Attempts to save the saw
Meanwhile, other scientists are racing to help sawdust in distress.
In early April, Mote’s team successfully caught an 11-foot male sawfish swimming in circles in Cudjoe Bay. They loaded the fish onto a boat, took it to a quarantine facility with clean, filtered seawater and infused it with antibiotics, lipid compounds and other treatments, according to Crosby.
“If you can put it in human terms, a patient was brought into intensive care,” he said.
The fish stabilized and “was starting to swim in a more natural pattern,” Crosby said.
But two weeks later, the animal’s health improved and it had to be euthanized.
“Obviously we were going in a positive direction, but the internal organs were just too far,” Crosby said.
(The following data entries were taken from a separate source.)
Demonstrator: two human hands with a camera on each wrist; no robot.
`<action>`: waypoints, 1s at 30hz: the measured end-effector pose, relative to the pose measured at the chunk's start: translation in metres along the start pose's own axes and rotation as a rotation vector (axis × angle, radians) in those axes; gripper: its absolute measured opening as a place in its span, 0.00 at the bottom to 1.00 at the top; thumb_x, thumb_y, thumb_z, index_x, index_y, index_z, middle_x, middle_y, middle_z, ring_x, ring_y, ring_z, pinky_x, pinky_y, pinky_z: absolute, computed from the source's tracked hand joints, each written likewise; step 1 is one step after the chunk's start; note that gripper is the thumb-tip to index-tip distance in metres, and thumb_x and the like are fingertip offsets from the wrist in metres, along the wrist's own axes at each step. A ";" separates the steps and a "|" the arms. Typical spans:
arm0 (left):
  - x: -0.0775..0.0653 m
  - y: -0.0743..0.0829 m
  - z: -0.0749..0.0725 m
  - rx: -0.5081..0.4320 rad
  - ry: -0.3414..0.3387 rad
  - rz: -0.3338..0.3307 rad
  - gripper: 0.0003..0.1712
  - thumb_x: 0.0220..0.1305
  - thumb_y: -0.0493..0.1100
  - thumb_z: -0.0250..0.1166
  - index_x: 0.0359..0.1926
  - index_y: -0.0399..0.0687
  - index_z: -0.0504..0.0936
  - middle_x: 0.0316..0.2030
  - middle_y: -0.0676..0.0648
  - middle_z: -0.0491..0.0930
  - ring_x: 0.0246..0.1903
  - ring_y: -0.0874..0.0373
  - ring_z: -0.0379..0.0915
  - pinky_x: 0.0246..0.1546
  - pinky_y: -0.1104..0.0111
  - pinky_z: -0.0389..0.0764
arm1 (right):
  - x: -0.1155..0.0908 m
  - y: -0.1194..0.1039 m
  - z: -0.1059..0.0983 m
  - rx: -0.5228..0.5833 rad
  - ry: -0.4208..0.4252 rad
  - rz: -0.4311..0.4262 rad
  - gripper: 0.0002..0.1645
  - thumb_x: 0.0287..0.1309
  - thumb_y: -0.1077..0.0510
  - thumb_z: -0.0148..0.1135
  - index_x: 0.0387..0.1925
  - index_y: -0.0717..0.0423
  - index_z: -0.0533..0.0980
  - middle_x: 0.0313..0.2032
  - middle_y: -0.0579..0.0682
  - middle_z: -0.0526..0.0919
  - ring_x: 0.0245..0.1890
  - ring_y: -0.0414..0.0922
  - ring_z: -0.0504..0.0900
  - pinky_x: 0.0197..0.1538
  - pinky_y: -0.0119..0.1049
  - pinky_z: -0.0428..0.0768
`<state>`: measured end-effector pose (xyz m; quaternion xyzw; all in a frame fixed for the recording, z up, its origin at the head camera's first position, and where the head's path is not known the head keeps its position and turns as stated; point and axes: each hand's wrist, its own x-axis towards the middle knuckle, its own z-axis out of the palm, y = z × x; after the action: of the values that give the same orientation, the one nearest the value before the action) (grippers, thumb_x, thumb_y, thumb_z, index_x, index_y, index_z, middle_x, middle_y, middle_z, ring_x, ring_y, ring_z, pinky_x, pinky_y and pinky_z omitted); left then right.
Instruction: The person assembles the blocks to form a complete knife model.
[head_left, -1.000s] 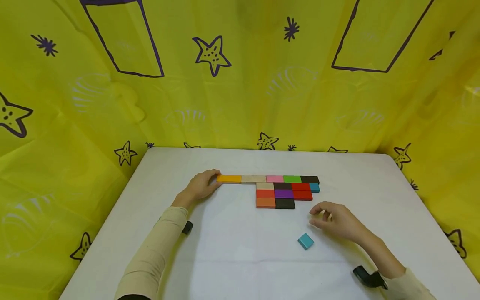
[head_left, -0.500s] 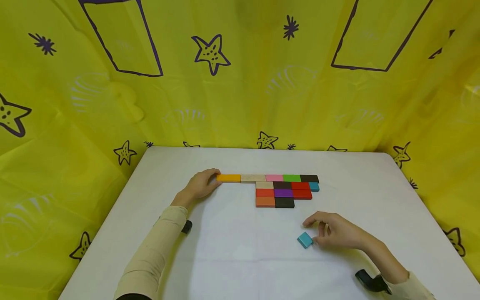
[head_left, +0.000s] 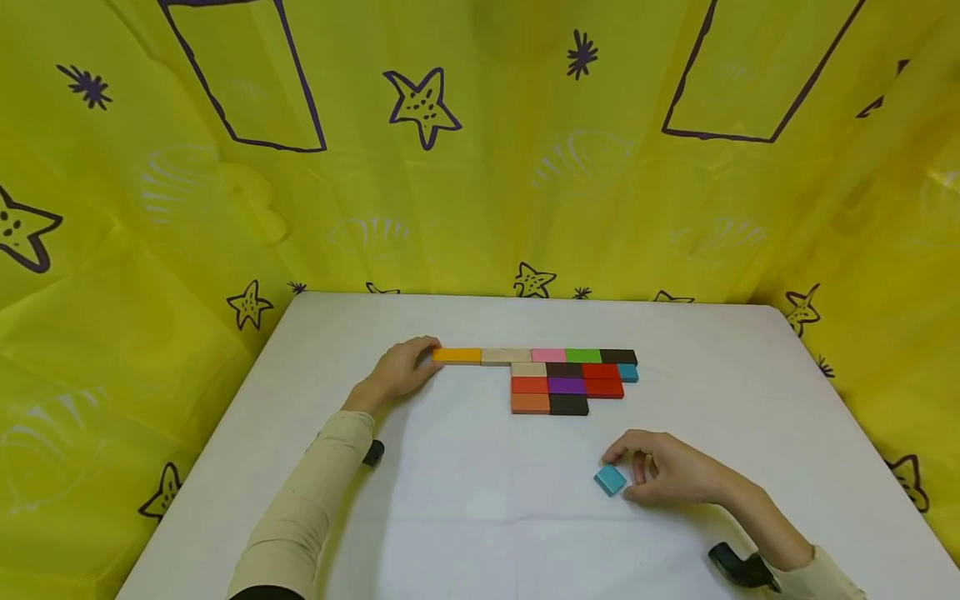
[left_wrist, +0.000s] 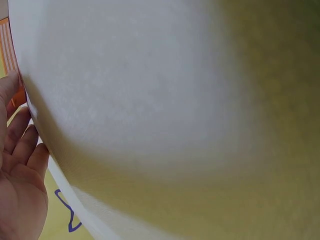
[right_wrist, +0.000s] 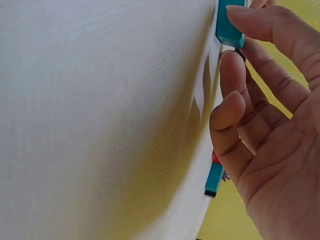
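In the head view, flat coloured blocks lie joined in rows at mid-table. My left hand (head_left: 399, 371) pinches the left end of the long orange block (head_left: 457, 357), between thumb and forefinger; its other fingers rest against the tabletop in the left wrist view. A beige block (head_left: 506, 357) continues that top row. Lower and to the right, my right hand (head_left: 671, 468) has thumb and forefinger round a small square teal block (head_left: 610, 480), set apart from the rows. The right wrist view shows the thumb (right_wrist: 260, 22) against that block's face.
Pink (head_left: 548, 356), green (head_left: 583, 356) and dark blocks finish the top row. Below sit red, purple (head_left: 566, 386) and coral ones, plus a smaller blue block (head_left: 627, 373). They lie on a white-covered table (head_left: 450, 533). A yellow patterned curtain (head_left: 480, 200) encloses the back and sides.
My right hand has come down and left to the teal block, its thumb first, then its forefinger closing on it. My left hand stays at the orange block.
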<state>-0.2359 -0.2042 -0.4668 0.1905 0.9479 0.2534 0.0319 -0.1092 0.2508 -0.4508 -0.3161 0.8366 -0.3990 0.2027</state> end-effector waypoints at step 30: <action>0.001 0.000 0.000 -0.008 -0.009 -0.007 0.21 0.74 0.47 0.62 0.62 0.43 0.76 0.61 0.40 0.79 0.62 0.42 0.74 0.67 0.48 0.71 | 0.015 0.005 -0.001 -0.160 0.240 -0.010 0.18 0.51 0.61 0.78 0.43 0.51 0.80 0.37 0.41 0.81 0.30 0.36 0.77 0.32 0.29 0.78</action>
<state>-0.2365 -0.2042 -0.4673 0.1881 0.9474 0.2562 0.0377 -0.1225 0.2434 -0.4554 -0.2853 0.8823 -0.3671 0.0732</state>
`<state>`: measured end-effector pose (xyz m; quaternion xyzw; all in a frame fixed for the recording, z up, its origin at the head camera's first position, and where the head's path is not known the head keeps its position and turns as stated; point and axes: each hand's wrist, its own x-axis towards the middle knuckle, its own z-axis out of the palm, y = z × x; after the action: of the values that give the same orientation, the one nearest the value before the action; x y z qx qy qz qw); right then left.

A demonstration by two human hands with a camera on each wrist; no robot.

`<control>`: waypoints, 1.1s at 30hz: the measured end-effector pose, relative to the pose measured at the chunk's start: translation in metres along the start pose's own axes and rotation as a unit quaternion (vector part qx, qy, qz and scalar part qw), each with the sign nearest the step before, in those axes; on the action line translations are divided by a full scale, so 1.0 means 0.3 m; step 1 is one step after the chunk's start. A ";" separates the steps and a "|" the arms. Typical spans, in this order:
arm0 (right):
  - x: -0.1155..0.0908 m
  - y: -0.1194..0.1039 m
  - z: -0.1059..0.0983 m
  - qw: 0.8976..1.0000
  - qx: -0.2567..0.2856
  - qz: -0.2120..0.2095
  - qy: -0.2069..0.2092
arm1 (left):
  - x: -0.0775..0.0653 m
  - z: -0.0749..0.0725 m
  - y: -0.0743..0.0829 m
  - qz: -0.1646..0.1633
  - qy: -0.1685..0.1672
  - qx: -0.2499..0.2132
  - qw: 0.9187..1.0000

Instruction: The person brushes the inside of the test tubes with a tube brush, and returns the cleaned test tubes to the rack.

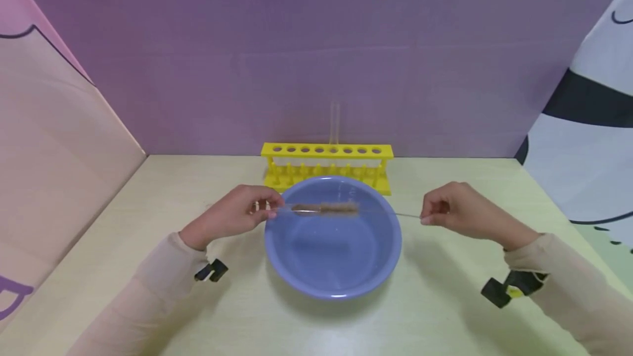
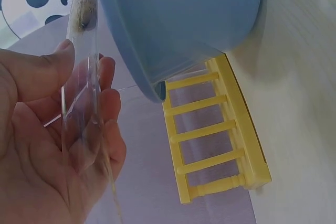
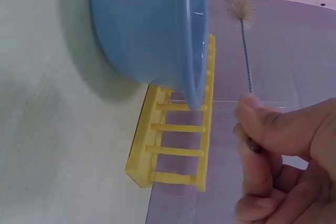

He added that he has not seen enough evidence to convince him that algae are to blame. The results of the necropsy (animal autopsy) are still pending, but they could offer important information because researchers were able to run tests shortly after he died. Mote also plans to try to rescue more sawfish.
There are other reasons for hope, too.
Robertson said this episode does not appear to represent an entire ecosystem crash.
Other important species, including barracuda, bonefish and tarpon, are doing well and are largely unaffected, Boucek said.
Florida lawmakers agreed to spend $2 million on fish research in the Keys, which could help scientists find answers faster.
“Because so many scientists are coming together on this issue, we’ll be able to work out what’s going on and come up with mitigation strategies and solutions,” Robertson said.